** Opening Supplied entries block **
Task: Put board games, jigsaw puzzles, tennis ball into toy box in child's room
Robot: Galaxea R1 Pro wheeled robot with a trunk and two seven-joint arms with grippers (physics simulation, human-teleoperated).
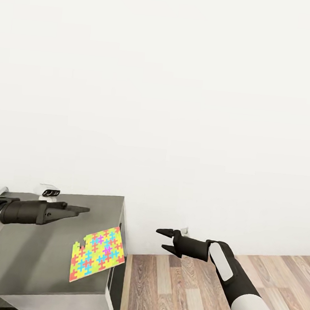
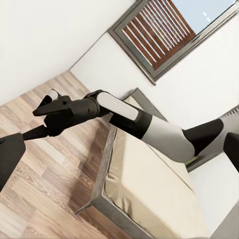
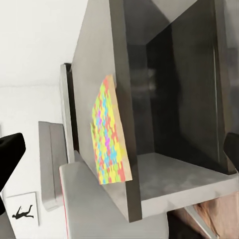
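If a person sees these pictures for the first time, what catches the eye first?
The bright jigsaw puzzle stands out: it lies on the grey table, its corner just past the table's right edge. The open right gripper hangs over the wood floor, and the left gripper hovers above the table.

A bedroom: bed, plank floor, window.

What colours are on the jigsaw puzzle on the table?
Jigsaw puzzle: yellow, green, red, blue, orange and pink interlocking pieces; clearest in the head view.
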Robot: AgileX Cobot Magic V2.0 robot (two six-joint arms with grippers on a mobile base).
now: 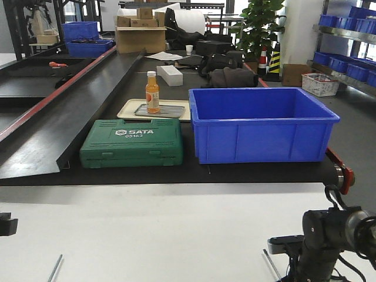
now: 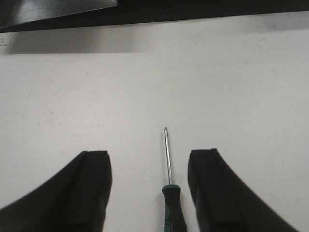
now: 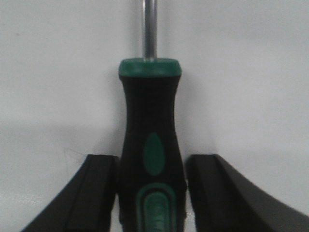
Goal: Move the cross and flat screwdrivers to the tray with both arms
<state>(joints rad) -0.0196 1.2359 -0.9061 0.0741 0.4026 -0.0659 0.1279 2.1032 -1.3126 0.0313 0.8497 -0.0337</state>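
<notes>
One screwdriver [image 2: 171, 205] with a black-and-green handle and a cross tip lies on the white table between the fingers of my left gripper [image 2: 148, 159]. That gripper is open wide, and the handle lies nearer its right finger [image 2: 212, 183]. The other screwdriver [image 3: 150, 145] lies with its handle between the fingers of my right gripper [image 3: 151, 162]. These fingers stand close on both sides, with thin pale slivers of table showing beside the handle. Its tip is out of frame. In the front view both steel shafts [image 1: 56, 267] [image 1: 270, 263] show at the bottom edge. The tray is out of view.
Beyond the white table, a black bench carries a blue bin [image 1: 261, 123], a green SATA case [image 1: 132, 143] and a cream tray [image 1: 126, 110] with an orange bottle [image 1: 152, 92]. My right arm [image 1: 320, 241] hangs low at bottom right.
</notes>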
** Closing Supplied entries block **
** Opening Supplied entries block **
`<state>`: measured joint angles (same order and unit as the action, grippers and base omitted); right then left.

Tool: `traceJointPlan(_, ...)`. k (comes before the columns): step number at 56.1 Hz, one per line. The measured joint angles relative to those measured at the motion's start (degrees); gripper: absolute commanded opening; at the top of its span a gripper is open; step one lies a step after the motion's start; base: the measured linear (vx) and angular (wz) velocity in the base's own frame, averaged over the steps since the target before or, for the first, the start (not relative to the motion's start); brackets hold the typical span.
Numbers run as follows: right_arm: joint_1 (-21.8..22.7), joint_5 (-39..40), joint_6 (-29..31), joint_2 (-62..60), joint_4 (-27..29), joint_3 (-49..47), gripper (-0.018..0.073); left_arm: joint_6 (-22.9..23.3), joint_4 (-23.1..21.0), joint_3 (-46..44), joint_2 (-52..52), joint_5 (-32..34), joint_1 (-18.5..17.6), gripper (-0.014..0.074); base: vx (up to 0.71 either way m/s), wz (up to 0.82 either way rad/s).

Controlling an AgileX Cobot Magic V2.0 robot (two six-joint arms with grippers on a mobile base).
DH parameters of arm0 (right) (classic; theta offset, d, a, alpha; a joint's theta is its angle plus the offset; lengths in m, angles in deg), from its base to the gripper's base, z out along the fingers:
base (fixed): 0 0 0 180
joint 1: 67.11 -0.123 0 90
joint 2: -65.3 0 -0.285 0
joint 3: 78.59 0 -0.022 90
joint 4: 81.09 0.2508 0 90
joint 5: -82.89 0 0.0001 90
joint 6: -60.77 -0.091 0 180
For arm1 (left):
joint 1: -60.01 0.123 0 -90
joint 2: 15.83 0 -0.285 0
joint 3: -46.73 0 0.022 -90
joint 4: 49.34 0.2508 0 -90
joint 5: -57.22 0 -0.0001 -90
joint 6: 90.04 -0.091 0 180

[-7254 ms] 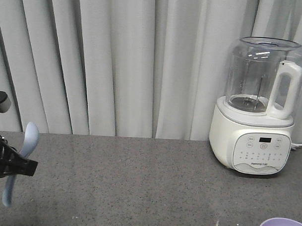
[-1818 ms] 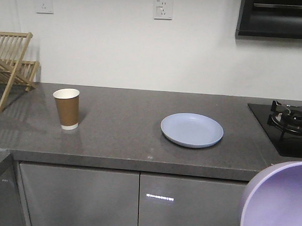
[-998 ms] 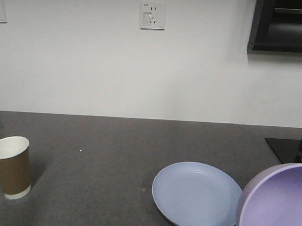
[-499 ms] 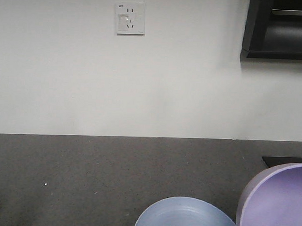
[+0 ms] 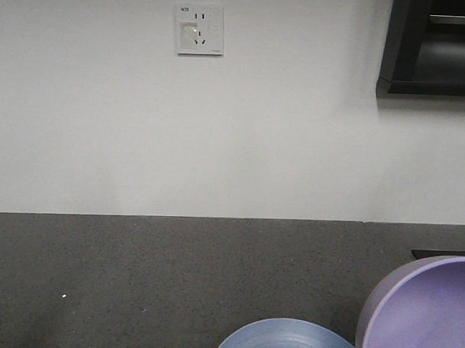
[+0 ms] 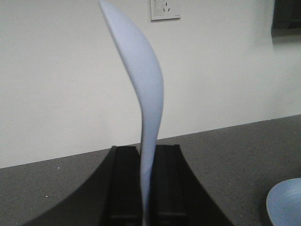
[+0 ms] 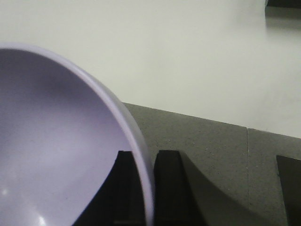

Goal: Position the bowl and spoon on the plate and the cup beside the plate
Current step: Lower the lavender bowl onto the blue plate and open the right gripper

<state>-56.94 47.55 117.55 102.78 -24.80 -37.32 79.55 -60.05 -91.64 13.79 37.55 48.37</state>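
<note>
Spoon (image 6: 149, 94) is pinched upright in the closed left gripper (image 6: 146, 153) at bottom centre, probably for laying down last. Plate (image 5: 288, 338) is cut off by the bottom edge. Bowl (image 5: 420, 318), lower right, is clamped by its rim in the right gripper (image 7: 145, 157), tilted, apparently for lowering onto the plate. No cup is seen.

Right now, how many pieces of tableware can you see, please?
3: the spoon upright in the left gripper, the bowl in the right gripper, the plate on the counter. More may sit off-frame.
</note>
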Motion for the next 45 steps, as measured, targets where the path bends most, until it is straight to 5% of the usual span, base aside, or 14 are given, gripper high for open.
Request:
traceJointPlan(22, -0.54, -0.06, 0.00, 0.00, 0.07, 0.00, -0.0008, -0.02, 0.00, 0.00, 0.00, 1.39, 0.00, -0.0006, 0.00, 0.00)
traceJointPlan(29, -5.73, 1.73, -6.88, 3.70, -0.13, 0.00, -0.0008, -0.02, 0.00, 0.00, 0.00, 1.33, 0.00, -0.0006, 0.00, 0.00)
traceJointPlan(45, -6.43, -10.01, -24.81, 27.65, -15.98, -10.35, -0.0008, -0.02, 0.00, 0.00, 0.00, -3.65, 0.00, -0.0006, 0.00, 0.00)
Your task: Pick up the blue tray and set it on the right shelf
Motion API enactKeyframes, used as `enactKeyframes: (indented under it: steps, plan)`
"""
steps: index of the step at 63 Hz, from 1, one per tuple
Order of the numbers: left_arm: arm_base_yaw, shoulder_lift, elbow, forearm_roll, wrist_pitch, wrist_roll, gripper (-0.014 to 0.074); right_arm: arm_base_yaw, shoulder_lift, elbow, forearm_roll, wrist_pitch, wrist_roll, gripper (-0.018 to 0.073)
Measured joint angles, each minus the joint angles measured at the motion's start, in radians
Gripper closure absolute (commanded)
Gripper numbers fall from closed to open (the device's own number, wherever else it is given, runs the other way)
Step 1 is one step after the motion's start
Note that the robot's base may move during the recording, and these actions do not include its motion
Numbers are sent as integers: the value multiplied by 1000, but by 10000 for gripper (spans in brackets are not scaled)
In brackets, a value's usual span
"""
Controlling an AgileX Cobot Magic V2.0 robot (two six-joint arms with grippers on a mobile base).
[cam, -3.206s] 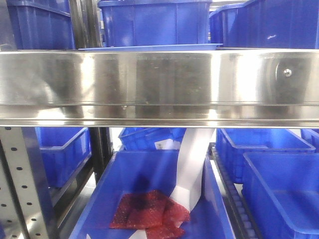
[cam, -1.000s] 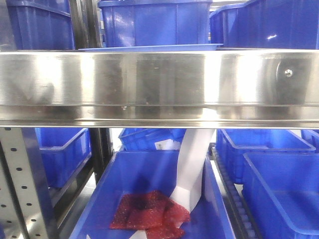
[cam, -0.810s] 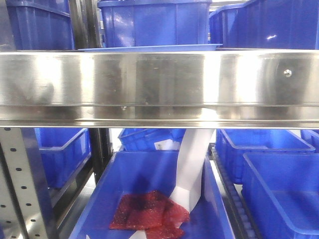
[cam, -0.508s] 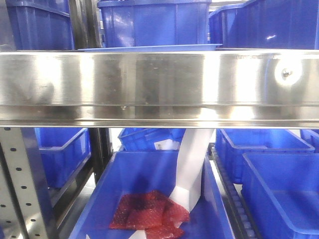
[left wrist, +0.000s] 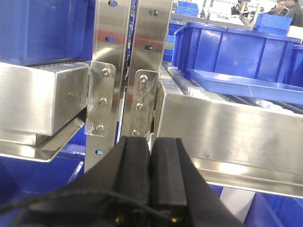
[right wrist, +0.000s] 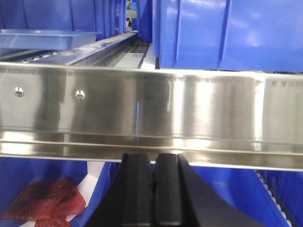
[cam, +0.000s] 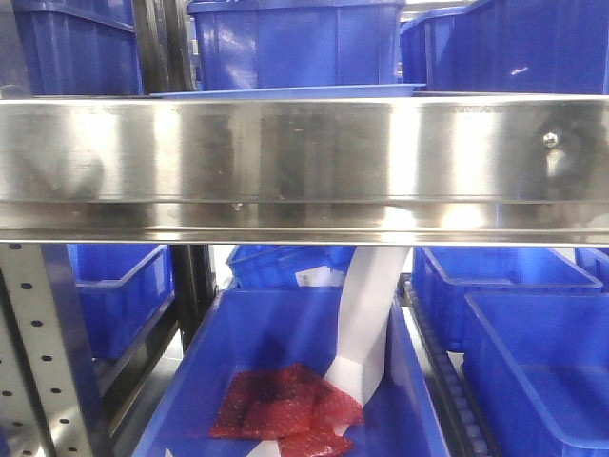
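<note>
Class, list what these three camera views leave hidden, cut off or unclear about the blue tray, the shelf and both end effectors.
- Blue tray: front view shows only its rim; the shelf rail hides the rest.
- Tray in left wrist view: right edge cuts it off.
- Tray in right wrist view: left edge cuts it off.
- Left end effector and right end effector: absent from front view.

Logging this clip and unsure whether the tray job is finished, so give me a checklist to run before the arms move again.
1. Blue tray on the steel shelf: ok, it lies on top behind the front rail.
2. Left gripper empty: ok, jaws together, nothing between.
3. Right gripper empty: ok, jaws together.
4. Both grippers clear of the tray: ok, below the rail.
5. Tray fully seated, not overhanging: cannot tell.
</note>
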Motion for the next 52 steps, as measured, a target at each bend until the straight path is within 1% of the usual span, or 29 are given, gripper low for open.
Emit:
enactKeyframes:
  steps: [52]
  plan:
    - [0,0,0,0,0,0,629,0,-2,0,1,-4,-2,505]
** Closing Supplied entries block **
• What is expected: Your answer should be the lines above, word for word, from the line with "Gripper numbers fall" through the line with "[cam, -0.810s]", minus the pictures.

• Written answer:
Gripper numbers fall from closed to open (the device's own number, wherever else it is given, runs the other way)
Step 1 is one step after the motion's start
Note that the robot's base may move during the recording, and these actions do not include its motion
Numbers are sent as integers: the value multiplied by 1000, but by 10000 for gripper (spans in brackets are not scaled)
In brackets, a value's usual span
"""
Controlling an AgileX Cobot Magic V2.0 robot (two six-joint arms with grippers on a mobile base).
[cam, -3.206s] 
[cam, -1.000s] 
[cam, -0.810s] 

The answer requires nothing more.